(Items from a dataset)
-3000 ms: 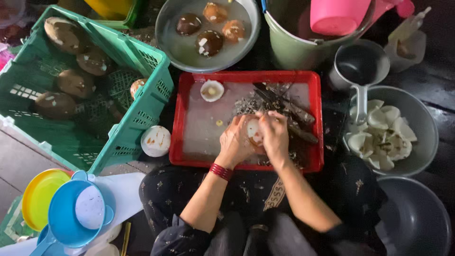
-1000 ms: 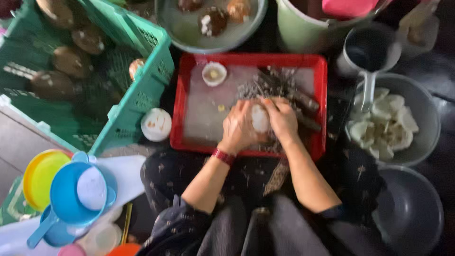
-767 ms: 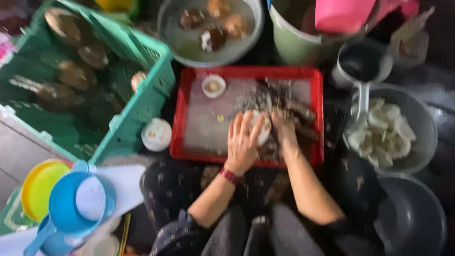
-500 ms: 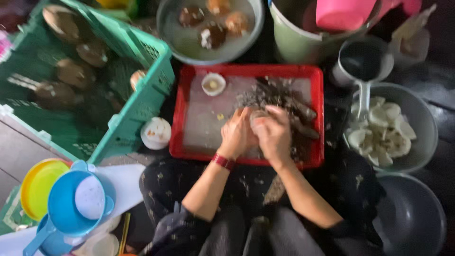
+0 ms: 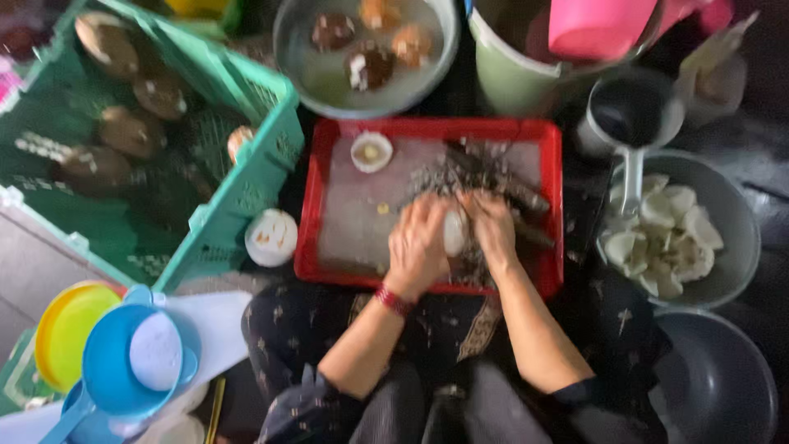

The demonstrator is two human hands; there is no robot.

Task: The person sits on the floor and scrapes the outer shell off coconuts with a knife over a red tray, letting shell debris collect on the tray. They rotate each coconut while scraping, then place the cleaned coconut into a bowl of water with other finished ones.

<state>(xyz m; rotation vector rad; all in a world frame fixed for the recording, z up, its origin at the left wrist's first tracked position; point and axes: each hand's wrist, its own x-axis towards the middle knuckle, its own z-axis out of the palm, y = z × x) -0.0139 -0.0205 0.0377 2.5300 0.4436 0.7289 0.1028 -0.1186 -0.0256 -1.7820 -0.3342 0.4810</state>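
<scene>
Two hands, ours, meet over one pale rounded piece (image 5: pixel 454 232) near the middle of the red tray (image 5: pixel 308 205).

Item 1, pale piece: whitish, egg-like in outline, long axis running near to far. It sits between the hands, just right of the left hand (image 5: pixel 417 247) and just left of the right hand (image 5: pixel 491 230), touching both. Neither hand is clearly nearer; we judge them about equal.

Item 2, left hand: fingers curled around the left side of the piece, closed on it, red band at the wrist.

Item 3, right hand: fingers bent against the right side of the piece, closed on it as well. Whether it also holds a tool we cannot tell; the picture is blurred.

Item 4, red tray: lies across our lap, with a heap of dark shavings (image 5: pixel 460 177) at its far right and a small white cup-shaped piece (image 5: pixel 371 151) at its far left.

Item 5, green crate (image 5: pixel 246 164): left of the tray, holding several brown rounded husked fruits (image 5: pixel 123 131).

Item 6, metal basin (image 5: pixel 366 57): far side, with a few brown pieces in water.

Item 7, grey bowl (image 5: pixel 731 238): right of the tray, filled with white peeled chunks (image 5: pixel 662 238); a metal ladle (image 5: pixel 631 136) rests across its far rim.

Item 8, blue cup (image 5: pixel 131 366): near left, beside a yellow plate (image 5: pixel 62 329).
</scene>
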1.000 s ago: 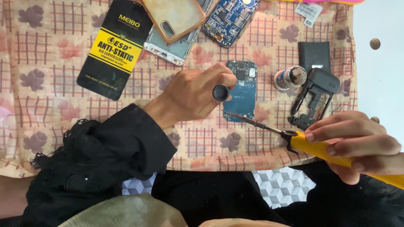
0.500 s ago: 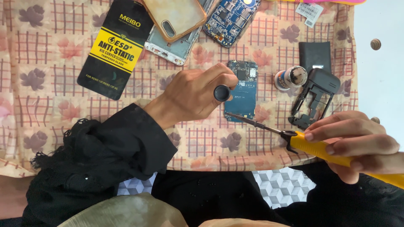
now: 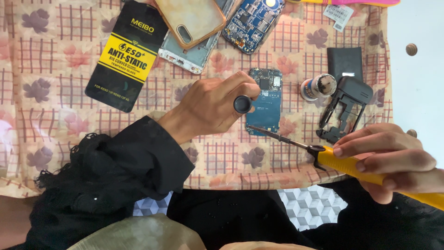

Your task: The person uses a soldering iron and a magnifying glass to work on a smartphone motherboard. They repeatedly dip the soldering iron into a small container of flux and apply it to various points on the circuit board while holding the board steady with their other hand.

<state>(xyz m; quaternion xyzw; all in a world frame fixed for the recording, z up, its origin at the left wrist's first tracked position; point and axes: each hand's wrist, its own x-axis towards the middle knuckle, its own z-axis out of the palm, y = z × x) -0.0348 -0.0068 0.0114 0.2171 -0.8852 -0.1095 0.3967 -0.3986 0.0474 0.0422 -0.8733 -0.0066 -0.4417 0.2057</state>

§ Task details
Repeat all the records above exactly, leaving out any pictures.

§ Solution to the exercise
-3000 ms: 
-1000 ms: 
-767 ms: 
-500 ms: 
+0 ms: 

The demonstrator is two human hands; there is no robot.

Task: The person sits on the floor and scrapes the outer shell off coconuts with a knife over a red tray, letting shell debris collect on the tray. They rotate each coconut while scraping, then place the cleaned coconut into a bowl of water with other finished ones.

<state>(xyz m; rotation vector rad; all in a world frame fixed for the recording, z up, its origin at the left wrist's first tracked position; point and axes: each hand's wrist, its own x-axis towards the middle knuckle, its own z-axis out of the palm, y = z × x) -0.0139 -0.0205 0.0377 2.5300 0.4436 0.7289 0.1028 -0.1186 -0.0256 -1.7820 -0.3342 0.4810</state>
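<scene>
Two hands, ours, meet over one pale rounded piece (image 5: pixel 454 232) near the middle of the red tray (image 5: pixel 308 205).

Item 1, pale piece: whitish, egg-like in outline, long axis running near to far. It sits between the hands, just right of the left hand (image 5: pixel 417 247) and just left of the right hand (image 5: pixel 491 230), touching both. Neither hand is clearly nearer; we judge them about equal.

Item 2, left hand: fingers curled around the left side of the piece, closed on it, red band at the wrist.

Item 3, right hand: fingers bent against the right side of the piece, closed on it as well. Whether it also holds a tool we cannot tell; the picture is blurred.

Item 4, red tray: lies across our lap, with a heap of dark shavings (image 5: pixel 460 177) at its far right and a small white cup-shaped piece (image 5: pixel 371 151) at its far left.

Item 5, green crate (image 5: pixel 246 164): left of the tray, holding several brown rounded husked fruits (image 5: pixel 123 131).

Item 6, metal basin (image 5: pixel 366 57): far side, with a few brown pieces in water.

Item 7, grey bowl (image 5: pixel 731 238): right of the tray, filled with white peeled chunks (image 5: pixel 662 238); a metal ladle (image 5: pixel 631 136) rests across its far rim.

Item 8, blue cup (image 5: pixel 131 366): near left, beside a yellow plate (image 5: pixel 62 329).
</scene>
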1.000 s ago: 
0.500 s ago: 
now: 

Your task: The person uses a soldering iron and a magnifying glass to work on a smartphone motherboard. They repeatedly dip the soldering iron into a small container of flux and apply it to various points on the circuit board while holding the board steady with their other hand.

<state>(xyz m; quaternion xyzw; all in a world frame fixed for the recording, z up, its origin at the left wrist's first tracked position; point and axes: each hand's wrist, its own x-axis towards the middle knuckle, its own z-axis out of the palm, y = z × x) -0.0348 -0.0068 0.0114 0.2171 -0.8852 -0.1095 0.3967 -0.3986 0.0474 0.0422 -0.8733 -0.0066 -0.4417 0.2057</state>

The work on this exercise is complete.